WORK INSTRUCTION: Copy out precisely the lines of the material that follows, beginning with the line containing "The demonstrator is" and ending with its last line; exclude pictures.

====== DATA SECTION ======

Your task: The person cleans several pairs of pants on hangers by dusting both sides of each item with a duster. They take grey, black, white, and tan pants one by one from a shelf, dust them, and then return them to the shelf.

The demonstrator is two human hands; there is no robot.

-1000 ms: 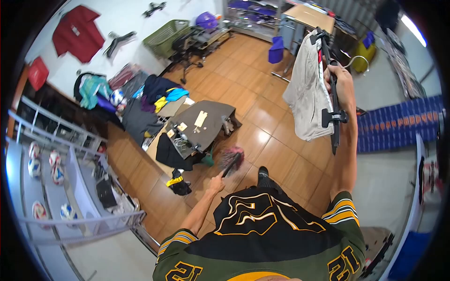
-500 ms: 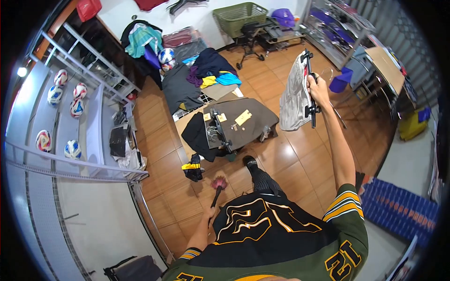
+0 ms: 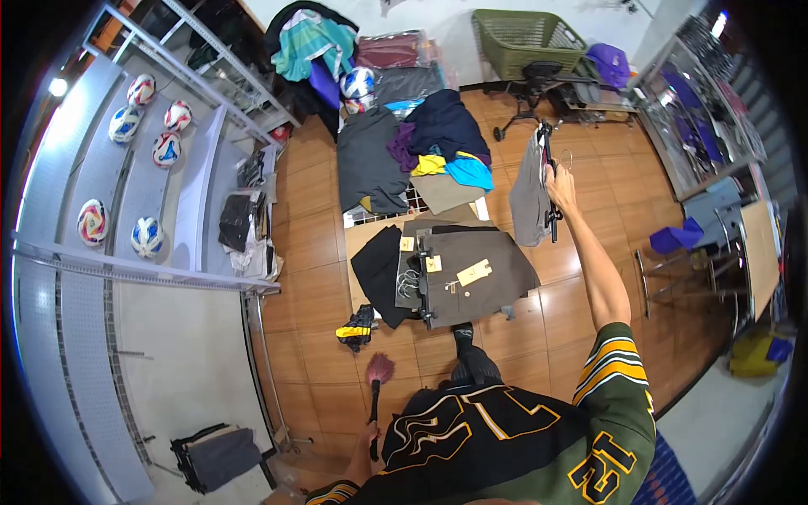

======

EXERCISE ANSWER:
The demonstrator is two human hands; there is no robot.

-1000 ms: 
-500 ms: 
+0 ms: 

The answer has nothing more to it.